**Exercise objective**
Set down the full listing below word for word; pictures stay out of the copy.

**The data**

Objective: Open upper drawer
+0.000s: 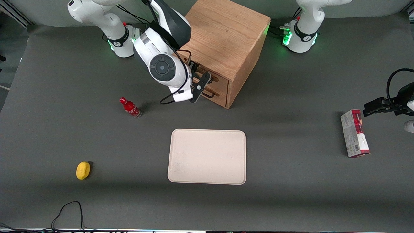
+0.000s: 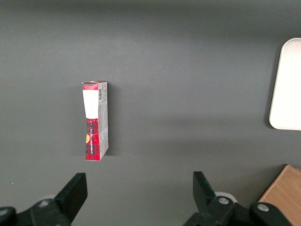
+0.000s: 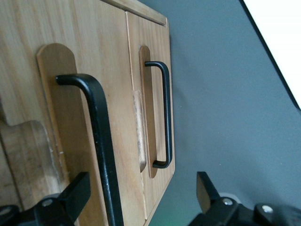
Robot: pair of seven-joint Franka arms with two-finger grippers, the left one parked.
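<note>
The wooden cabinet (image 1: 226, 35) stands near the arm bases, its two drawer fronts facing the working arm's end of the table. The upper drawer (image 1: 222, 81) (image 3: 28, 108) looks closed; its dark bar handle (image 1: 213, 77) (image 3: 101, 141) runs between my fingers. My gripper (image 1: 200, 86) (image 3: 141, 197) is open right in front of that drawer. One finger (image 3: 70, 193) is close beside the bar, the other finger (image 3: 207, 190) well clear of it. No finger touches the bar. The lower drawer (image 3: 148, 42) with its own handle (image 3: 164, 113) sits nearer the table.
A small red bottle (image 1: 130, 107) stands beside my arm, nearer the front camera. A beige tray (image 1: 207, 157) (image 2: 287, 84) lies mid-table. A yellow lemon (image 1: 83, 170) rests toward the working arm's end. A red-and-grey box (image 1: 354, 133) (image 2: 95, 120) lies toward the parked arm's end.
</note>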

**Solution to the exercise**
Objective: Open upper drawer
+0.000s: 
+0.000s: 
+0.000s: 
Robot: pair of seven-joint Franka arms with two-finger grippers, the left one parked.
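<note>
The wooden cabinet (image 1: 226, 35) stands near the arm bases, its two drawer fronts facing the working arm's end of the table. The upper drawer (image 1: 222, 81) (image 3: 28, 108) looks closed; its dark bar handle (image 1: 213, 77) (image 3: 101, 141) runs between my fingers. My gripper (image 1: 200, 86) (image 3: 141, 197) is open right in front of that drawer. One finger (image 3: 70, 193) is close beside the bar, the other finger (image 3: 207, 190) well clear of it. No finger touches the bar. The lower drawer (image 3: 148, 42) with its own handle (image 3: 164, 113) sits nearer the table.
A small red bottle (image 1: 130, 107) stands beside my arm, nearer the front camera. A beige tray (image 1: 207, 157) (image 2: 287, 84) lies mid-table. A yellow lemon (image 1: 83, 170) rests toward the working arm's end. A red-and-grey box (image 1: 354, 133) (image 2: 95, 120) lies toward the parked arm's end.
</note>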

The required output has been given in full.